Failure to Share Benefits of Growth Is Fuelling Populism, Says Bank of Canada Governor

Failure to Share Benefits of Growth Is Fuelling Populism, Says Bank of Canada Governor
Bank of Canada Governor Tiff Macklem gestures during a press conference at the Bank of Canada in Ottawa, on Oct. 26, 2022. (The Canadian Press/Sean Kilpatrick)
Noé Chartier
12/13/2022
Updated:
12/13/2022
0:00

Bank of Canada Governor Tiff Macklem said on Dec. 13 that the period of low inflation in recent years is the product of solid growth through globalized and free trade, but the lack of sharing these benefits has created a backlash and these “forces are shifting.”

“The failure to adequately share the benefits of growth have fuelled populism that is causing countries to turn inward,” Macklem said during his year-end address hosted by the Business Council of British Columbia.

“Support for globalization is stalling or even reversing and productivity growth is trending down.”

Macklem said that these factors and others affecting global trade, such as Russia’s invasion of Ukraine and the pandemic, are leading to a rearrangement of supply chains to make them more resilient, “but at the cost of efficiency.”

This leads the governor to assess that there won’t be the same disinflationary forces of the past three decades, which he linked to his mandate to bring the inflation back under control.

“These potential developments could make it harder to bring inflation back to 2 percent and keep it there. But how much harder is difficult to say,” he said.

Inflation, as measured by the Consumer Price Index (CPI), peaked in June at 8.1 percent and the latest readings of September and October were at 6.9 percent.

The Bank of Canada (BoC) started raising interest rates aggressively in March, bringing them from 0.25 percent to now 4.25 percent.

Macklem said future hikes will be dependent on incoming data and the BoC’s judgement on the outlook for inflation.

Cause of Inflation

Macklem did not take any direct responsibility for the rising inflation in his address, which he blamed on supply chain issues caused by the pandemic, Russia’s invasion of Ukraine, and higher consumer demand when the economy re-opened after the first Omicron wave.

“With hindsight, the monetary and fiscal policy tools that were used to stabilize the economy worked effectively to support demand, but we underestimated supply challenges,” he said.
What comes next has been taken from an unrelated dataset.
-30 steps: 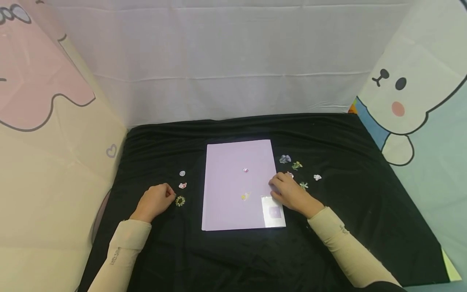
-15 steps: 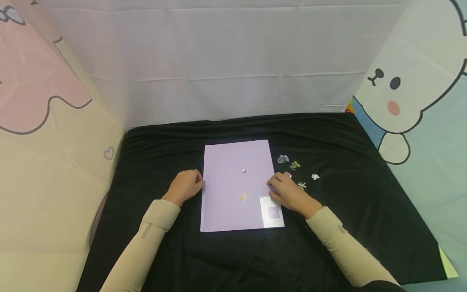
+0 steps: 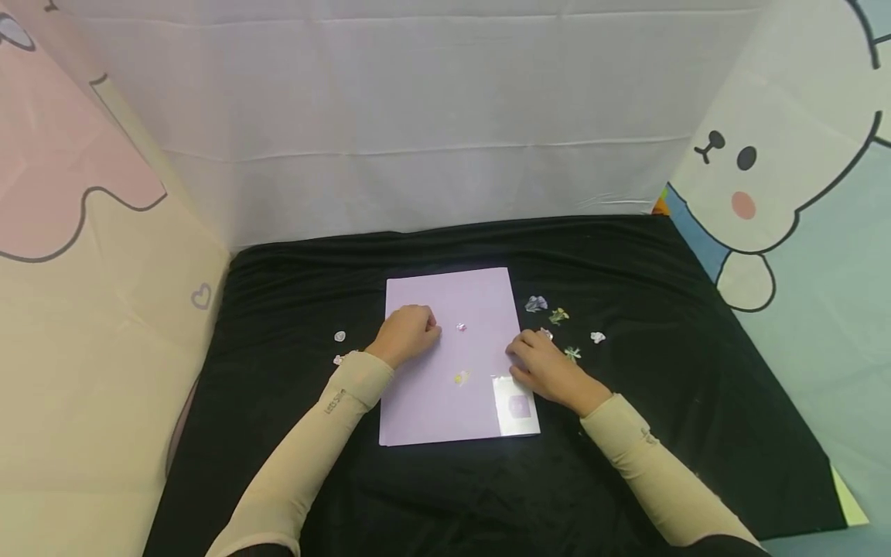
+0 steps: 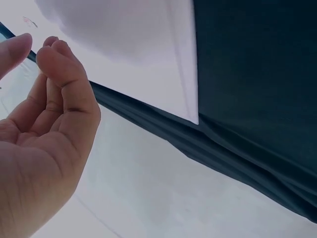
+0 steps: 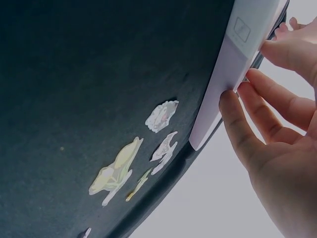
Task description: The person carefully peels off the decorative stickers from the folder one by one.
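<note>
A pale lilac book or folder [image 3: 445, 402] lies flat on the black cloth, with a pink sticker [image 3: 461, 327] and a yellow flower sticker [image 3: 462, 377] on its cover. My left hand [image 3: 407, 334] is over the upper left of the cover, close to the pink sticker. In the left wrist view its fingers [image 4: 74, 94] bend loosely, thumb apart, and nothing shows between them. My right hand [image 3: 550, 370] rests at the book's right edge, its relaxed fingers [image 5: 237, 119] touching the edge in the right wrist view.
Right of the book lie several flower stickers, among them a blue one [image 3: 536, 304], a yellow one [image 3: 558, 316] and a white one [image 3: 598, 337]. At left are a round white sticker [image 3: 339, 336] and a pinkish one [image 3: 338, 360], partly behind my sleeve. A white curtain [image 3: 445, 116] hangs behind.
My left hand has moved right from beside the left-hand stickers to over the cover. Its sleeve now hides the wreath sticker's place. The right hand has stayed at the book's edge.
</note>
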Demonstrator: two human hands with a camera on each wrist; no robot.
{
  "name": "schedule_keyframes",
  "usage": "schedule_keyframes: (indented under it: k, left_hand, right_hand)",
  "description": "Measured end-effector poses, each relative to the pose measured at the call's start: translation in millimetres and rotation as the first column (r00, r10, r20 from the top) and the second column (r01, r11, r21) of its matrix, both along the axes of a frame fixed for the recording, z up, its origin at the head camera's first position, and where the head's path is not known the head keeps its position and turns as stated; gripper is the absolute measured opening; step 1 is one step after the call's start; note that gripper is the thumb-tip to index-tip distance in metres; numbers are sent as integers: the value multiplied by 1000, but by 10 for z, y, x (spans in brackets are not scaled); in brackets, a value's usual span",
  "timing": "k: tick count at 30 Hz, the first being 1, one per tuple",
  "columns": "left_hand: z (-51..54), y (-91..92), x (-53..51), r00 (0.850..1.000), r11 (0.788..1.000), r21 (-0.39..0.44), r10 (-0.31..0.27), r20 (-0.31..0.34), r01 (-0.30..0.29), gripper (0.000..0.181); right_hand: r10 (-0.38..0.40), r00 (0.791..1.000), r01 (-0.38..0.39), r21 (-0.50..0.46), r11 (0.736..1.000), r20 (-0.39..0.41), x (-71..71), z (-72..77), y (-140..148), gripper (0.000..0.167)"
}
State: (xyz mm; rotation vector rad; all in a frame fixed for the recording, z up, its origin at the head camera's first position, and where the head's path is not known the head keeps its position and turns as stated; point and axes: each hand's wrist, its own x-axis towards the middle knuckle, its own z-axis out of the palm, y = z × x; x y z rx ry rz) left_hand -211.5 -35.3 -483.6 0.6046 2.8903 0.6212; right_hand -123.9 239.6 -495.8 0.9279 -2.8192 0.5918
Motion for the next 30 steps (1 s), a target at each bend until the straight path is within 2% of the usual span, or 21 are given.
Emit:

The BoC’s monetary policy during the pandemic led to a sharp increase of the money supply, hence fuelling demand.

The federal government’s pandemic subsidies have also contributed to inflation, according to a recent Scotiabank analysis.

It says that a large part of inflation has been caused by global factors, such as U.S. inflation and supply chain challenges, but the federal subsidies were “likely exaggerated.”

Scotiabank says that this accounts for up to 1.25 percent of the BoC tightening needed to reign in inflation.

“In other words, the Bank of Canada’s policy rate would not need to be above neutral were it not for these programs,” wrote Scotiabank’s chief economist Jean-François Perrault in the Dec. 5 note.

Outlook

Macklem said the BoC’s New Year’s resolution is to restore price stability and he said the higher interest rates are working.

“Domestic demand is slowing and we expect GDP growth will be close to zero through to the middle of next year,” he said, qualifying that the adjustment “will not be easy.”

However this is necessary, he said, for the longer inflation remains elevated, the harder it is for Canadians to plan their spending and savings.

“Inflation erodes the value of money, it distorts and confuses the information and incentives that consumers, businesses, entrepreneurs, savers, and investors rely on to make their economic decisions. It feeds frustration, social tensions, and a sense of unfairness.”

Macklem said that despite the “shifting” of “global forces,” the future looks brighter than the past three years, although he warned about more supply shocks from “aging demographics, rising political tensions, and climate change.”